回顾性研究纳入了 91 例接受滤过性手术并至少随访 1 年的 PSS 患者。单侧 PSS 被诊断为反复发作的轻度、单侧、非肉芽肿性前葡萄膜炎,眼内压(IOP)升高,角膜内皮的角膜后沉淀物(KPs),开角,无后粘连,后节无炎症病变;在发作之间,IOP 和眼前节恢复正常。收集病史和全面的眼部检查结果。选择小梁切除术和 ExPRESS 作为一线治疗,AGV 用于高纤维化风险的患者。生成并分析第 1 周、第 6 个月和第 12 个月的随访数据,主要包括 IOP、最佳矫正视力(BCVA)和眼前节表现。虹膜异常通过前段照片的脱色素或萎缩改变来确定。完全手术成功率定义为 IOP <5mmHg 且 ≤21mmHg,无需降眼压药物或针修订;合格的手术成功率定义为 IOP <5mmHg 且 ≤21mmHg,需要降眼压药物或针修订。采用生存分析获得成功率。

结果

在第 12 个月时,小梁切除术(N=54)、ExPRESS(N=23)和 AGV 组(N=14)的完全手术成功率分别为 58.97%(95%CI 46.91-77.09%)、84.21%(95%CI 68.33-100.87%)和 100%;合格的成功率分别为 71.79%(95%CI 62.46-88.34%)、89.47%(95%CI 77.07-103.33%)和 100%。
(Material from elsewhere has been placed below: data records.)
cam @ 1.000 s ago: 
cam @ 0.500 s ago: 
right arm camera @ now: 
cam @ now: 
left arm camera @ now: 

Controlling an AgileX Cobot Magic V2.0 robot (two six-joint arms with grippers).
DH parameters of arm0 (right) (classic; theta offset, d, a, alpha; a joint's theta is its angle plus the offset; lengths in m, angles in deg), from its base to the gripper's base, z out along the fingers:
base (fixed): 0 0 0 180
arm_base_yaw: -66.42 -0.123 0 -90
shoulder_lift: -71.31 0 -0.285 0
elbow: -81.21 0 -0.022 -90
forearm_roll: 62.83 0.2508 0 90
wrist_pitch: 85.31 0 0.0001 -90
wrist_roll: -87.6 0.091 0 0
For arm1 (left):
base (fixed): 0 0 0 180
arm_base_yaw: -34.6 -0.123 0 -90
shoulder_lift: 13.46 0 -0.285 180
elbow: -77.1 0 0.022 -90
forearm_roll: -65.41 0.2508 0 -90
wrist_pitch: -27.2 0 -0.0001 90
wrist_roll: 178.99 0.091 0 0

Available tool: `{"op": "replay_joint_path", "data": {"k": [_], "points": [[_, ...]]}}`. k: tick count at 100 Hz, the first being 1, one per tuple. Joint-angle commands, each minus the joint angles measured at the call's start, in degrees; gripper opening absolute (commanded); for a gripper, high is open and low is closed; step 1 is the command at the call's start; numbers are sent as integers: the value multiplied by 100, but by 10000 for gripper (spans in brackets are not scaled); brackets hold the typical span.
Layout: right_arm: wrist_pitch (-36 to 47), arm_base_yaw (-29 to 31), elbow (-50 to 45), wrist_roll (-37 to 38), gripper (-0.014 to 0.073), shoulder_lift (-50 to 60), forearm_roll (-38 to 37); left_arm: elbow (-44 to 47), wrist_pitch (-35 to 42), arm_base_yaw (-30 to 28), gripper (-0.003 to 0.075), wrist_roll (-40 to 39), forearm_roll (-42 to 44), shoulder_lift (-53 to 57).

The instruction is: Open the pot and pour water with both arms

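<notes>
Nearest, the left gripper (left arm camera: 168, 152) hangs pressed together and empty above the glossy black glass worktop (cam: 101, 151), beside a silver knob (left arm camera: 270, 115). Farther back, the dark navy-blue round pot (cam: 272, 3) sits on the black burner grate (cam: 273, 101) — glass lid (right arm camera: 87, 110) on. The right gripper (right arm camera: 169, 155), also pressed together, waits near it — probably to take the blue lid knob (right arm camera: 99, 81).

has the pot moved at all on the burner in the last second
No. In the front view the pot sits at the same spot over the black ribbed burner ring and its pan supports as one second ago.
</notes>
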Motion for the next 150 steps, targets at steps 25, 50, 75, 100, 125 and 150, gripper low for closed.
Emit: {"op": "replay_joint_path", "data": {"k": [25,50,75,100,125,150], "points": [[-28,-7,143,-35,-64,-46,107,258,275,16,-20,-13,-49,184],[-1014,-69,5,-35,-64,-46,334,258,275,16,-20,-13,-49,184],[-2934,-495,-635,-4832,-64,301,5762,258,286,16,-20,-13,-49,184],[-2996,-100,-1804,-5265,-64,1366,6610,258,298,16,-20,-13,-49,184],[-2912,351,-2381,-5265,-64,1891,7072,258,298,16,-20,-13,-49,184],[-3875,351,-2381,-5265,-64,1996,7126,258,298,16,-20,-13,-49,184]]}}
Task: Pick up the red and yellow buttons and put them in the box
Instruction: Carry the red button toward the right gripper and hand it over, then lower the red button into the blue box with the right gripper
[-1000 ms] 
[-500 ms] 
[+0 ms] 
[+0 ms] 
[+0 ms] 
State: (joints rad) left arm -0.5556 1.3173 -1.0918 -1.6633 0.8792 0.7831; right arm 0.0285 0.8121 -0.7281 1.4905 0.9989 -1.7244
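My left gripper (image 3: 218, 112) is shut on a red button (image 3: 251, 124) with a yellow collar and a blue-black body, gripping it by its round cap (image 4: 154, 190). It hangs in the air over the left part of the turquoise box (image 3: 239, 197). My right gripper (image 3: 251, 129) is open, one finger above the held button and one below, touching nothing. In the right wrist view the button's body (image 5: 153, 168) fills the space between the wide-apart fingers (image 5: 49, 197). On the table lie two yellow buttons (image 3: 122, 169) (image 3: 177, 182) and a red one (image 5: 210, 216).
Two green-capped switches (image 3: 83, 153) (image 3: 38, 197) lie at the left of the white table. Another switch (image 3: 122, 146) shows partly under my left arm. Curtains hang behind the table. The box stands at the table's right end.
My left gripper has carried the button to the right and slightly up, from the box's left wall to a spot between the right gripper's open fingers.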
行小梁切除术的患者 BCVA 下降幅度最大(从 0.58±0.46 降至 1.01±0.51,P<.05);与 ExPRESS(14.51±2.86mmHg)和 AGV 组(13.17±3.32mmHg)相比,小梁切除术组的 IOP 最高(20.84±9.92mmHg,P<.05)。在第 12 个月时,在 ExPRESS 组中,虹膜异常的患者的 IOP 高于正常患者(15.65±2.05mmHg,12.93±3.17mmHg,P<.05)。与小梁切除术相比,ExPRESS 有助于虹膜异常患者维持较低的 IOP(15.65±2.05mmHg,22.52±10.67mmHg,P<.05)。有 3 例患者在第 3 个月出现低眼压(1 例在 ExPRESS 组,2 例在小梁切除术组)。

结论

AGV 和 ExPRESS 在 PSS 患者的 IOP 和成功率方面优于小梁切除术。虹膜异常可能会影响术后 IOP,这可能有助于指导滤过性手术策略。

临床试验注册

中国临床试验注册中心(注册号:ChiCTR1800017532,日期:2018/08/02)。